Children may not be developmentally ready for swim lessons until after their fourth birthday. Swim programs for children under 4 should not be seen as a way to decrease the risk of drowning.
Whenever infants or toddlers are in or around water, an adult should be within arm’s length, providing “touch supervision.”
Install and maintain a shock-absorbing surface under and around the play equipment. Use at least 9 inches of wood chips, mulch, or shredded rubber for play equipment up to 7 feet high. If sand or pea gravel is used, install at least a 9-inch layer for play equipment up to 5 feet high.
Carefully maintain all equipment. Open “s” hooks or protruding bolt ends can be hazardous.

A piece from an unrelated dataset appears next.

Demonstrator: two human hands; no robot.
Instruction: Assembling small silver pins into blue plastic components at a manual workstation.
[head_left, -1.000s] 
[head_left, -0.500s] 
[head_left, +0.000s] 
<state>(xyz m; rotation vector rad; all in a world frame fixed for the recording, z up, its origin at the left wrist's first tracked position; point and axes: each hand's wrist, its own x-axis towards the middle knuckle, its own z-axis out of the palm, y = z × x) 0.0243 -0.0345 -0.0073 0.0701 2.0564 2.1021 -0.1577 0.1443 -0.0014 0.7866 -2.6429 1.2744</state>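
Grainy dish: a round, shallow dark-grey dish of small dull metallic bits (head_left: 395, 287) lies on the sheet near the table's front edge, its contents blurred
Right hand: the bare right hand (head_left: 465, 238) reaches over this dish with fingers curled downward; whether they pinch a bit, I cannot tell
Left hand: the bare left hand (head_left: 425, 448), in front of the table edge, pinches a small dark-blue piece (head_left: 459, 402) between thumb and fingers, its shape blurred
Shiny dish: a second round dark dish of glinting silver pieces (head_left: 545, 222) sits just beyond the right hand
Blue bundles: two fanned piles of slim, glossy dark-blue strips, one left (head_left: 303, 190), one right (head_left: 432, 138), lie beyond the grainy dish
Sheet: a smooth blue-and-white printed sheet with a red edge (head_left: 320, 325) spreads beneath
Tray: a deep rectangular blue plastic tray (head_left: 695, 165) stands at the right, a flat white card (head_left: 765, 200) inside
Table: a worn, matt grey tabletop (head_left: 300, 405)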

Swing seats should be made of soft materials such as rubber, plastic or canvas.
Make sure children cannot reach any moving parts that might pinch or trap any body part.
Never attach-or allow children to attach-ropes, jump ropes, leashes, or similar items to play equipment; children can strangle on these.
Make sure metal slides are cool to prevent children’s legs from getting burned.
Parents should never purchase a home trampoline or allow children to use home trampolines.
Parents should supervise children on play equipment to make sure they are safe.
Lawn Mower Safety
Try to use a mower with a control that stops the mower from moving forward if the handle is let go.
Children younger than 16 years should not be allowed to use ride-on mowers. Children younger than 12 years should not use walk-behind mowers.
Make sure that sturdy shoes (not sandals or sneakers) are worn while mowing.
Prevent injuries from flying objects, such as stones or toys, by picking up objects from the lawn before mowing begins. Have anyone who uses a mower wear hearing and eye protection.
Do not pull the mower backward or mow in reverse unless absolutely necessary, and carefully look for children behind you when you mow in reverse.
Always turn off the mower and wait for the blades to stop completely before removing the grass catcher, unclogging the discharge chute, or crossing gravel paths, roads, or other areas.
Do not allow children to ride as passengers on ride-on mowers.
Fireworks can result in severe burns, scars and disfigurement that can last a lifetime.
Fireworks that are often thought to be safe, i.e. sparklers, can reach temperatures above 1000 degrees F, and can burn users and bystanders.
The AAP recommends prohibiting public sale of all fireworks, including those by mail or Internet, and encourages parents to attend professional fireworks displays instead of using fireworks at home.
Children should wear life jackets at all times when on boats or near bodies of water.
Make sure the life jacket is the right size for your child. The jacket should not be loose. It should always be worn as instructed with all straps belted.
Blow-up water wings, toys, rafts and air mattresses should never be used as life jackets or life preservers.
Adults should wear life jackets for their own protection, and to set a good example.